--- Problem statement ---
For the records below, please print exactly and only the lines from the one with "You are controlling" down to the one with "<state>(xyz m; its", both ends included, omitting the pictures.
-------- Excerpted records
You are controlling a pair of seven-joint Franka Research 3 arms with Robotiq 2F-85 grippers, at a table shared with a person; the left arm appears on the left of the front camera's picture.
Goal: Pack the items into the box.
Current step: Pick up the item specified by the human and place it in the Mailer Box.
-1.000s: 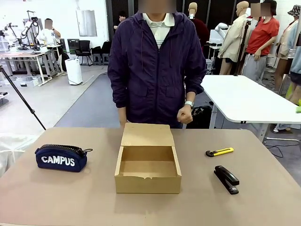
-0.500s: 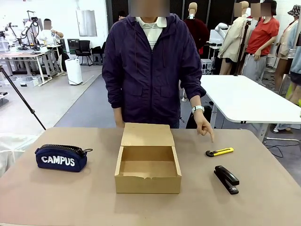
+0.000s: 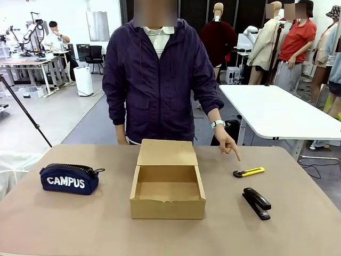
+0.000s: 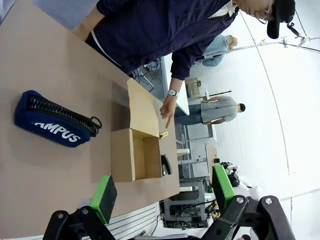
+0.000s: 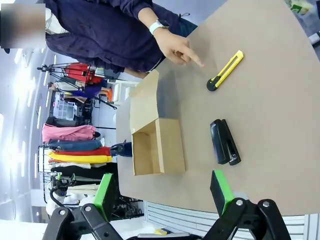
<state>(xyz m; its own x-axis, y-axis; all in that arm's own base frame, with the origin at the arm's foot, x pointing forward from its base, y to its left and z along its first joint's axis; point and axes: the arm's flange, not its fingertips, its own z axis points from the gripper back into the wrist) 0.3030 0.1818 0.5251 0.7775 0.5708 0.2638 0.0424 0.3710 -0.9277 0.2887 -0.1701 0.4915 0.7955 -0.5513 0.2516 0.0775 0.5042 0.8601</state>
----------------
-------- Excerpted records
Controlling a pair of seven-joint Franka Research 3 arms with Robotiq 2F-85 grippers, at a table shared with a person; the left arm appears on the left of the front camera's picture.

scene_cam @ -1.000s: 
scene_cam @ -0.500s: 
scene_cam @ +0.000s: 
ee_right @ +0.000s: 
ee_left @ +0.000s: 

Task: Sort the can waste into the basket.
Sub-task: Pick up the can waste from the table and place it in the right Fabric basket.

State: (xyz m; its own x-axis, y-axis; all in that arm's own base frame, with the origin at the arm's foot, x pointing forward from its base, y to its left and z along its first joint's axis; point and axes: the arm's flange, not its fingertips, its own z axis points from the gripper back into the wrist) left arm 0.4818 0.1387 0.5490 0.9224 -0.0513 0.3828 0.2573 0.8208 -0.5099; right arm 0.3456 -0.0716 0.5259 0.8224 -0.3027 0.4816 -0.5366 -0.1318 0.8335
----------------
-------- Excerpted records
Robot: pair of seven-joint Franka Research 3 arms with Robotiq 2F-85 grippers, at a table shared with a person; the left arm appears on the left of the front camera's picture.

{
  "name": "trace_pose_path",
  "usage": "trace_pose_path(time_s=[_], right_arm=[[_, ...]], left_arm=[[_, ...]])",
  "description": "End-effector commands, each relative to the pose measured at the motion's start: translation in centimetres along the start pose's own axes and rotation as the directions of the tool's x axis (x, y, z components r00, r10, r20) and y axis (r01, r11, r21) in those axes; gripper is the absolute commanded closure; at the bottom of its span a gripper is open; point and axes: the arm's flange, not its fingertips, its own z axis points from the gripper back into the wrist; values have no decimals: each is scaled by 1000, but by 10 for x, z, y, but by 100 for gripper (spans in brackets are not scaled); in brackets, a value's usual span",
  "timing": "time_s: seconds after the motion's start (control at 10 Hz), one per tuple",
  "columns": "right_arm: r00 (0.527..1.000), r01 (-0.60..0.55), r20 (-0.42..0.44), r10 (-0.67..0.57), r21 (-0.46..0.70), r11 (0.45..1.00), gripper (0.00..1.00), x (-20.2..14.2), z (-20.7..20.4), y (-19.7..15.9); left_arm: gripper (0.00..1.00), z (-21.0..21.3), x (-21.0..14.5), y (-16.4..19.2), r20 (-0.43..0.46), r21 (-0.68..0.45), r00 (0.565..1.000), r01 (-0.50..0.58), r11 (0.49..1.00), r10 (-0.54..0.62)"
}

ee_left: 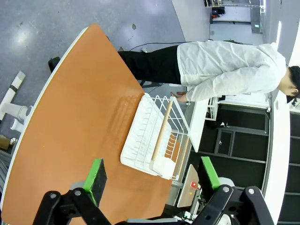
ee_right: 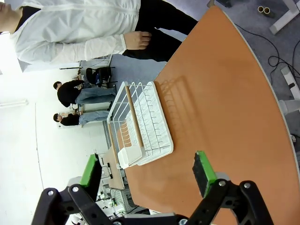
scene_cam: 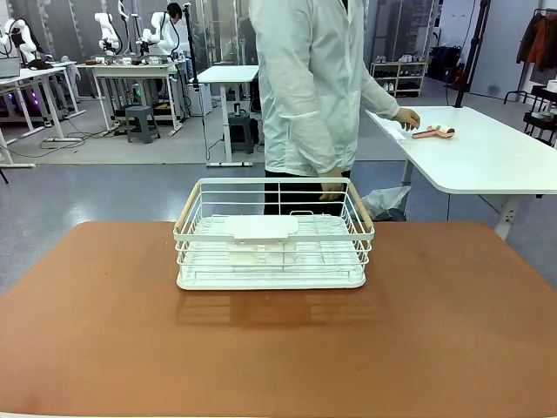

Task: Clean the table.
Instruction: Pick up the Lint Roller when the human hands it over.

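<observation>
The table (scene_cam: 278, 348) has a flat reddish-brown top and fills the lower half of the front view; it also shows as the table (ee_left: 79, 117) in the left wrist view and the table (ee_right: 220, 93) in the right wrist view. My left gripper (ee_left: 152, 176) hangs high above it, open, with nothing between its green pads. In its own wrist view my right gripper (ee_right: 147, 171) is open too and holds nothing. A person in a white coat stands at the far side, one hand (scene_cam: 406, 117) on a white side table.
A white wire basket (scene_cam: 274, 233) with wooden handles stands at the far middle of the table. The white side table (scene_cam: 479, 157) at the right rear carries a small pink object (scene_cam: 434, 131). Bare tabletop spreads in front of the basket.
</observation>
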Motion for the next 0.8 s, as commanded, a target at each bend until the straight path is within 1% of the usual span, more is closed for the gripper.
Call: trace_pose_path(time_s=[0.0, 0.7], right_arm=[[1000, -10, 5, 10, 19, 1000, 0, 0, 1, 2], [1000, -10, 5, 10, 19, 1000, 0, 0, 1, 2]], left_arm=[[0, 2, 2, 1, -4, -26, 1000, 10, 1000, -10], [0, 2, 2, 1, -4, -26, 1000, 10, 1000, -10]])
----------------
--- Answer below ---
You are controlling a pair of seven-joint Franka Research 3 arms with Robotiq 2F-85 grippers, at a table shared with a person; the left arm appears on the left of the front camera's picture.
Goal: Pack the items into the box.
Current step: Pick up the item specified by the human and place it in the Mailer Box.
-1.000s: 
-0.500s: 
+0.000s: 
+0.000s: 
+0.000s: 
<state>(xyz m; its own x-axis, y-axis; all in that arm's own base frame, with the origin at the arm's foot, x pointing forward from its base, y to its left and z along its first joint's axis; point and axes: the arm's flange, not its fingertips, its own z axis points from the gripper back into the wrist) 0.3030 0.1818 0.5251 0.7775 0.5708 0.2638 0.0424 0.3710 -0.9277 0.2887 -0.1701 0.4915 0.7955 -0.5513 0.2516 0.0775 0.5042 0.8601</state>

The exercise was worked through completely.